■ Your assignment ■
When you reach the line containing "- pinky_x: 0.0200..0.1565", repeat it and every line after it exactly, stopping only at the end of the listing.

■ Dataset excerpt ■
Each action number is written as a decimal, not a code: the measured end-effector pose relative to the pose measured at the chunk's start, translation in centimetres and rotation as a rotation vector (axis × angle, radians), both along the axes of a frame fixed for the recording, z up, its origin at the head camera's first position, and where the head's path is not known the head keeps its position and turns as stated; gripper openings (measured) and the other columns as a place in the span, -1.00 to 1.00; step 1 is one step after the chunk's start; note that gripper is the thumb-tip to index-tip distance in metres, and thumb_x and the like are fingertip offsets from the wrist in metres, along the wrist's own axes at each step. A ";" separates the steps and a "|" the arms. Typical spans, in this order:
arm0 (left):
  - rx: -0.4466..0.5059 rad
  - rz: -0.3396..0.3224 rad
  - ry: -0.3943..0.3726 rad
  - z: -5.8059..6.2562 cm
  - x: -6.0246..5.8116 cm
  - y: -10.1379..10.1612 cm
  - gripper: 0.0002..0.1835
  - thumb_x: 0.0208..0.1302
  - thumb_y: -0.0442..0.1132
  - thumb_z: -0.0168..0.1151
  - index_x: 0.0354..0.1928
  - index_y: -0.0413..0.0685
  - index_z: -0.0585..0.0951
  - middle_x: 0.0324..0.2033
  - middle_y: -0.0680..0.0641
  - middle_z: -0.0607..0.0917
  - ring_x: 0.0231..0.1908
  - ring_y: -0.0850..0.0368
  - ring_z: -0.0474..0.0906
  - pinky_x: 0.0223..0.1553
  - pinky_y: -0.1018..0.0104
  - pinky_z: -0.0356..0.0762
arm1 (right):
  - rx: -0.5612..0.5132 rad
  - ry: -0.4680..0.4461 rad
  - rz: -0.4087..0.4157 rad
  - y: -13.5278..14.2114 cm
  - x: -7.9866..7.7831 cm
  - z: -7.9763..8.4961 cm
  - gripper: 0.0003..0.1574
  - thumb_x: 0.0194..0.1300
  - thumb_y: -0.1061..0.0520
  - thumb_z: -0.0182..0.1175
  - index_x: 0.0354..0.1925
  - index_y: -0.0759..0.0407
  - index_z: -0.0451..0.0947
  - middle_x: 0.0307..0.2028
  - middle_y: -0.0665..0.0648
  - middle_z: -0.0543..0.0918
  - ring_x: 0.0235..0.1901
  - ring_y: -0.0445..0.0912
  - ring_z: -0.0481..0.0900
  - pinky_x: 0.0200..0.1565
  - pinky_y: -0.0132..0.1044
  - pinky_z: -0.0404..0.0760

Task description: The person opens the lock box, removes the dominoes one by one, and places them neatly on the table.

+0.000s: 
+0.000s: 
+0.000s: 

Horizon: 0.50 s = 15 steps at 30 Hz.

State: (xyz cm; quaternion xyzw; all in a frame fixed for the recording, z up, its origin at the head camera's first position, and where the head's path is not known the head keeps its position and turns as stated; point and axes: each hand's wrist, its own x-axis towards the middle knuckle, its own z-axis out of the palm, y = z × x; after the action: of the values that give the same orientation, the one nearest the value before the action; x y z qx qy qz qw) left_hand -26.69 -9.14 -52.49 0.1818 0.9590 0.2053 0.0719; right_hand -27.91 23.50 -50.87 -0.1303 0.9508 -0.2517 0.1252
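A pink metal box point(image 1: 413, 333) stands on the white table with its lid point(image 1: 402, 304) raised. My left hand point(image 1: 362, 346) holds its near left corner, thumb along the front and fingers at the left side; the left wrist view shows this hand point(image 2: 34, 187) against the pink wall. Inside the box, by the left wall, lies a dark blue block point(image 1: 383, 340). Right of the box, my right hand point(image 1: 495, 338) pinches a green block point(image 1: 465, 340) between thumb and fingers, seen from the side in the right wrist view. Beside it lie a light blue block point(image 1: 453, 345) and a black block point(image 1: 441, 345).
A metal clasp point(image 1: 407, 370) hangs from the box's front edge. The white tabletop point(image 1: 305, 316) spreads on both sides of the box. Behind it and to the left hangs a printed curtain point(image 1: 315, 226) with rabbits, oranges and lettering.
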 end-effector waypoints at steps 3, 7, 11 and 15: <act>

■ Answer section ■
  - pinky_x: 0.0200..0.1565
  - pinky_y: -0.0132..0.1044
  - pinky_z: -0.0404..0.0760

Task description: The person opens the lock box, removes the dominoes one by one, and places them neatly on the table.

+0.000s: 
+0.000s: 
+0.000s: 

Horizon: 0.50 s = 15 steps at 30 Hz.

State: (xyz cm; quaternion xyzw; all in a frame fixed for the recording, z up, its origin at the head camera's first position, and where the head's path is not known the head keeps its position and turns as stated; point and axes: each hand's wrist, its own x-axis towards the middle knuckle, its own z-axis out of the palm, y = z × x; after the action: of the values that give the same orientation, the one nearest the value before the action; x y z qx qy qz qw) left_hand -26.69 -9.14 -52.49 0.1818 0.9590 0.2053 0.0719; right_hand -27.91 23.50 -50.87 -0.1303 0.9508 -0.2517 0.1252
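A pink metal box point(image 1: 413, 333) stands on the white table with its lid point(image 1: 402, 304) raised. My left hand point(image 1: 362, 346) holds its near left corner, thumb along the front and fingers at the left side; the left wrist view shows this hand point(image 2: 34, 187) against the pink wall. Inside the box, by the left wall, lies a dark blue block point(image 1: 383, 340). Right of the box, my right hand point(image 1: 495, 338) pinches a green block point(image 1: 465, 340) between thumb and fingers, seen from the side in the right wrist view. Beside it lie a light blue block point(image 1: 453, 345) and a black block point(image 1: 441, 345).
A metal clasp point(image 1: 407, 370) hangs from the box's front edge. The white tabletop point(image 1: 305, 316) spreads on both sides of the box. Behind it and to the left hangs a printed curtain point(image 1: 315, 226) with rabbits, oranges and lettering.
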 end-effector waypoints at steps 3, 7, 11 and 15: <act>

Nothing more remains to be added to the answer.